For those in marcoms, the descent of digital agency I-Level into administration has some alarming echoes of the sovereign debt crisis being played out in Greece.
Just a few short months ago, no one would have seriously contemplated the possibility of either event. Now, we’re beginning to worry that this portends the second leg of financial meltdown, and that a domino effect will ensue.
I don’t want to push the parallel too far, of course. I-Level’s management was always infinitely more competent than that of the Greek economy. Nonetheless, for those who had eyes to see it, this was a calamity waiting to happen. The detonator clock started ticking in February when I-Level, in alliance with Starcom MediaVest, lost out to WPP’s GroupM in a pitch for the COI’s £250m consolidated media planning/buying account. Up to that point, government digital media business accounted for £40m of I-Level’s billings, or about 40% of its revenue. Replacing a slug of income that big was never going to be easy, but the difficulty was exacerbated by I-Level’s financing mechanism. Private equity investors ECI bought a 60% chunk of the group in April 2008, as a precursor to its international expansion. The deal valued I-Level at about £46.5m, but had the effect of burdening it with debt of £32m – much of it redeemed at an unsustainable interest rate of 12%pa. Put another way, that meant the group had to earn pre-tax profits of at least £3m a year merely to cover its interest payments. Guess what? The punitive interest payments kicked in just as I-Level was beginning to lose business. And that was before the coup de grâce delivered by the COI.
Even so, its disappearance is a shock. Set up in 1999 by Andrew Walmsley and Charlie Dobres, I-Level had near-iconic status as one of the few first-wave digital agencies that surfed the dotcom bust and managed to retain its independence. Among its blue chip clients are Procter & Gamble, The Sun, Orange, Sky, Renault, Comet and Samsung. Its top brass, who are now all out of a job, include respected industry figures such as Walmsley himself, chief executive Steve Rust and chairman David Pattison. Up to 100 people are expected to be made redundant. I-Level’s demise is a warning, not merely to those who would sell out to private equity investors, but of the fragility of fortunes, even in the relatively buoyant digital sector.
UPDATE: RIP I-Level. The administrator, Zolfo Cooper, has liquidated I-Level. Media owners such as Microsoft, Yahoo and Google will be faced with multi-million pound losses. It’s the biggest and most spectacular implosion of a high-profile agency since Yellowhammer went bust in 1990. The only part of I-Level to survive is the fast-growing social media operation, Jam, which was sold to Engine yesterday. That means about 20 staff out of a total of 120 have been reprieved.
ELSEWHERE IN ADLAND, I note the champagne corks are popping – and for good reason. DDB London learned this week that it had scooped the £75m Virgin Media account, previously with RKC&R/Y&R.

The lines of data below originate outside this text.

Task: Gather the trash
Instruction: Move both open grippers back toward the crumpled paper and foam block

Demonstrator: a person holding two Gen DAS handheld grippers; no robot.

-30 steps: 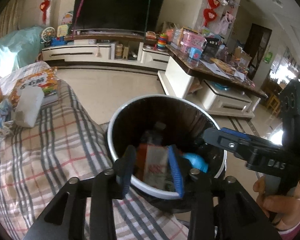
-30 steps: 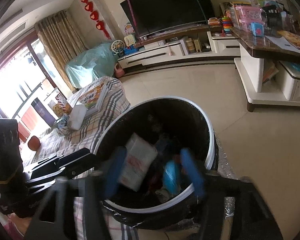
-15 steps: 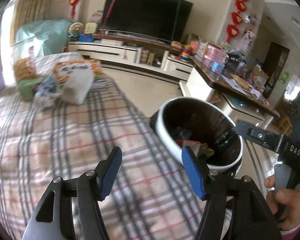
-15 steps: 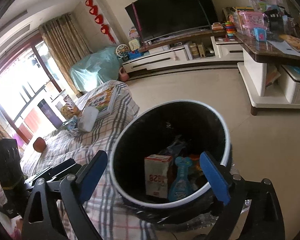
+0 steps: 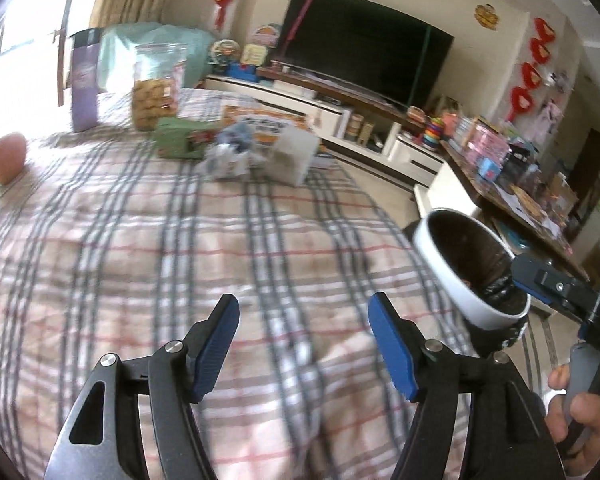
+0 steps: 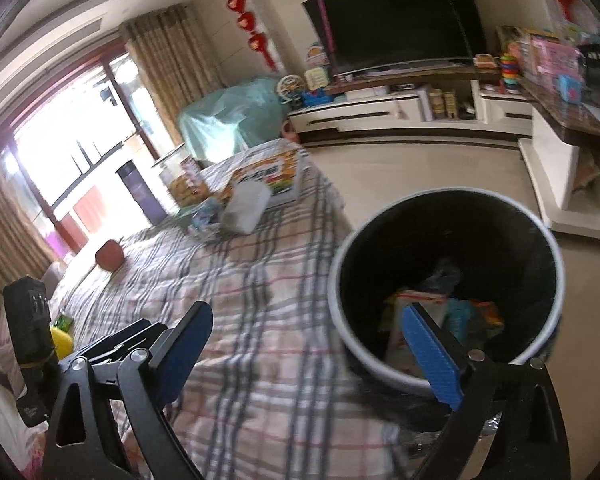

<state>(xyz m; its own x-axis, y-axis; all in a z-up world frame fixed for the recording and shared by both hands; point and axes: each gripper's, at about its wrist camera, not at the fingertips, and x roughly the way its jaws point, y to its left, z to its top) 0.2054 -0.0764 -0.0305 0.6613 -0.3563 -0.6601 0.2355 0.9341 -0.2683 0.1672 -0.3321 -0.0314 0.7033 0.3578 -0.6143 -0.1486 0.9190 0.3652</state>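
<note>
We are holding our left gripper (image 5: 304,344) wide open over the checked cloth (image 5: 180,248), and it is holding nothing. Our right gripper (image 6: 312,356) is wide open too, with nothing in it, and it is hanging by the near rim of the trash bin (image 6: 556,256). The bin is standing just beside the cloth-covered table, with a black bag inside. Down in it, a white carton (image 6: 410,304) and a blue thing (image 6: 458,312) are lying among other bits. There may be print on the carton, but it is too blurry for us to read. At the far end of the cloth, a white box (image 5: 292,154) is sitting beside some crumpled wrappers (image 5: 230,152), a green box (image 5: 178,142), an orange book (image 5: 260,118) and a clear jar of snacks (image 5: 156,88). We cannot read the words on any of them. A brown round thing (image 5: 6,158) is lying alone at the left edge. Nothing is standing between our grippers and that pile. A big black TV (image 5: 364,52) is hanging on the wall behind.
</note>
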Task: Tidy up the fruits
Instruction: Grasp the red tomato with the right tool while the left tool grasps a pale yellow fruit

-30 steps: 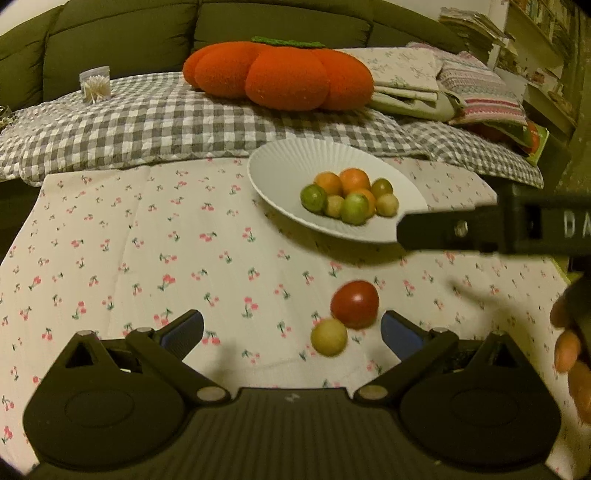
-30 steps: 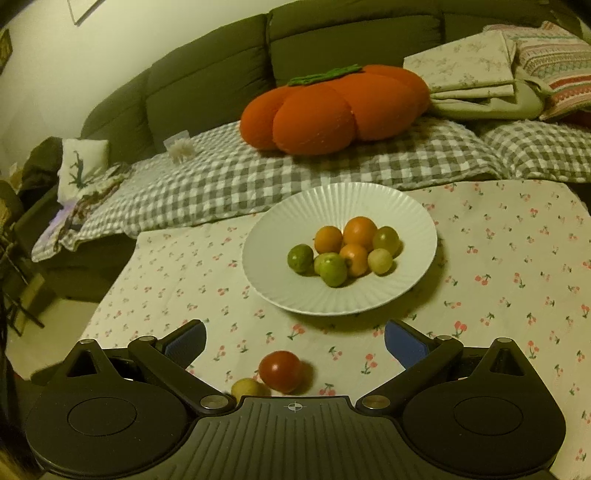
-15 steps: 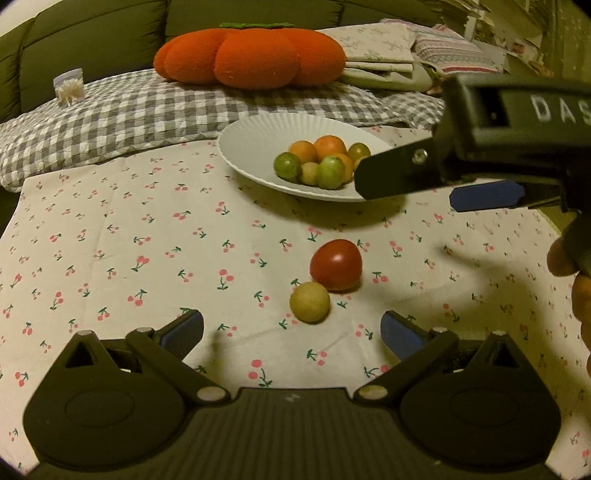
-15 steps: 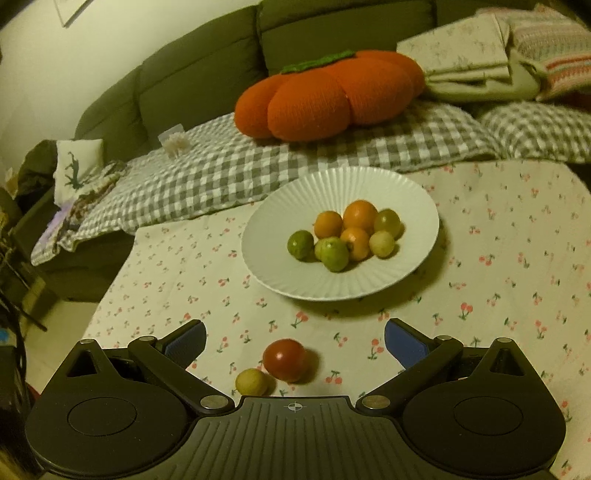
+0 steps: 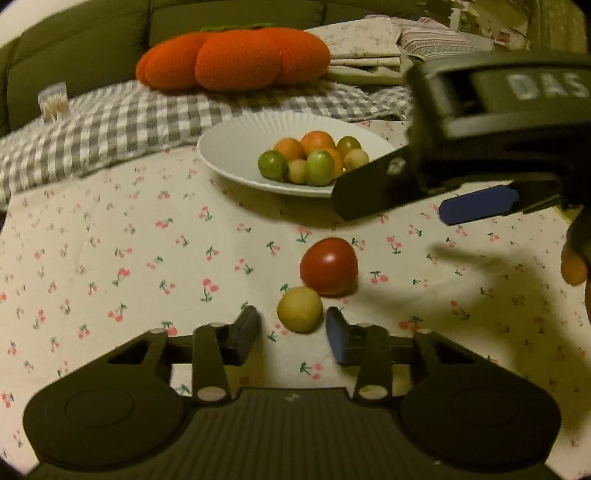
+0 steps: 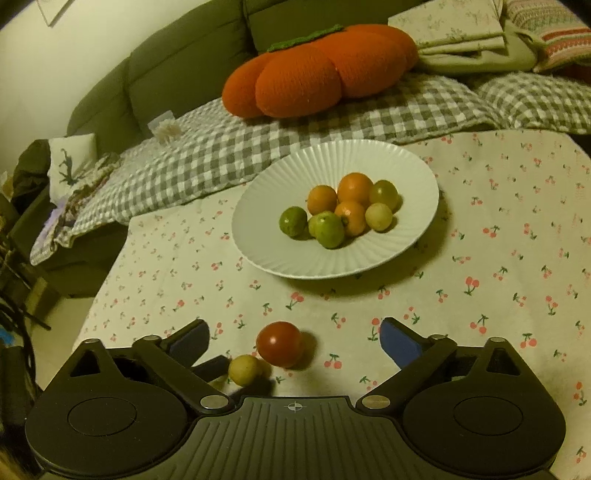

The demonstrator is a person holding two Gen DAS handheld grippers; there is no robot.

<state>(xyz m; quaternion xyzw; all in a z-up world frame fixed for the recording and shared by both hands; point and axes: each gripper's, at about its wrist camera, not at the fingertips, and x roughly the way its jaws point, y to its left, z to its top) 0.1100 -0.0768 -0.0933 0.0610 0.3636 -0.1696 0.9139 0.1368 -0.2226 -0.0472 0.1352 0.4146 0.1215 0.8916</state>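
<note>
Left gripper (image 5: 293, 334) low over the tablecloth (image 5: 110, 258), jaws narrowed but not pressed together. The yellow fruit (image 5: 300, 309) sits between the blue pads (image 5: 338, 339), a sliver of gap on each side as far as the left wrist view shows; whether either pad touches it cannot be told. No lift visible: the fruit rests on the cloth.

Red tomato (image 5: 328, 266) lies just behind the yellow fruit, touching or nearly touching it, on the side toward the plate (image 5: 229, 155). It crowds the far side of the grasp.

Right gripper (image 6: 291, 339) hangs above the same spot, jaws spread wide, holding nothing. In the right wrist view the tomato (image 6: 279, 344) and yellow fruit (image 6: 244, 370) lie between and below its fingers, and a dark finger of the left tool pokes in beside the yellow fruit. In the left wrist view the right tool's body crosses the upper right and hides the near right rim of the plate.

Plate stands farther back on the cloth, white and ribbed, with a cluster of small orange, green and yellowish fruits (image 6: 343, 210) near its centre.

Behind the table: sofa with a checked blanket (image 6: 221, 147), an orange pumpkin cushion (image 6: 317, 70), folded linens (image 6: 461, 33). Fingertips of a hand (image 5: 574, 266) show at the right edge.
</note>
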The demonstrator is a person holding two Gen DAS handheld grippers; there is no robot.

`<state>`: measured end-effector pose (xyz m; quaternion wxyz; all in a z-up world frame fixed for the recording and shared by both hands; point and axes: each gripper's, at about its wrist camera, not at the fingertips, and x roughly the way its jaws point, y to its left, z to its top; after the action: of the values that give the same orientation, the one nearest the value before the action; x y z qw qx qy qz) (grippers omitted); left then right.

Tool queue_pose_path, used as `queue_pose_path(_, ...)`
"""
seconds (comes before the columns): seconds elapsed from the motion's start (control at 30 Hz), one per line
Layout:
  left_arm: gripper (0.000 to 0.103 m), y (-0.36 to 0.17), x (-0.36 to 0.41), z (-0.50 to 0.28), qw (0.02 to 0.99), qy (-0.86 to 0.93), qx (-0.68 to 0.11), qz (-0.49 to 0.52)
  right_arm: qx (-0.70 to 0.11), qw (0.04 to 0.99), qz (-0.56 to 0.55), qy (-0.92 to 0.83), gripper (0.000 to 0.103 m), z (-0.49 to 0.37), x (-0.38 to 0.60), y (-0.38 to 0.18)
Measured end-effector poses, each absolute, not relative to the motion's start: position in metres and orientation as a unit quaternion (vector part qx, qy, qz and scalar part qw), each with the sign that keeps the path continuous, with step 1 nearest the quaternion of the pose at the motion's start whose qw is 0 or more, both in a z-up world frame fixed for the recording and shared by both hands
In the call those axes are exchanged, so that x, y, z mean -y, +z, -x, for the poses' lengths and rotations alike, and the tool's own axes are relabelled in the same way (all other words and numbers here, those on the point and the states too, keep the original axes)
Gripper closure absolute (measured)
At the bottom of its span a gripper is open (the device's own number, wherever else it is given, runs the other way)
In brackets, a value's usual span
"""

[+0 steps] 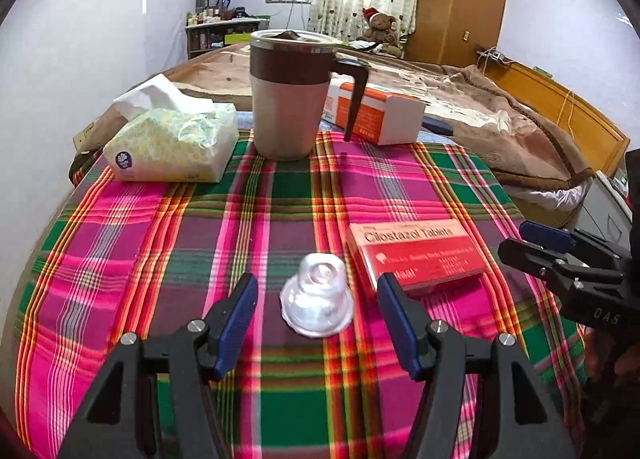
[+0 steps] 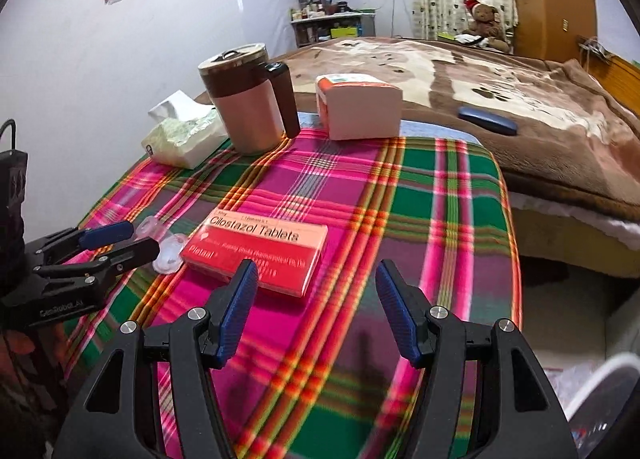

Its understandably chipper chief executive Stephen Woodford tells me that the agency’s proposed integrated strategy was key to winning the business. Whatever, it’s not every day an agency wins an account that instantly boosts its income by 10%. And it gets better. DDB is heavily dependent upon international business, such as VW. Virgin is almost entirely domestic. It thus provides the London office with some valuable “shop window” advertising that should in time attract other local buyers.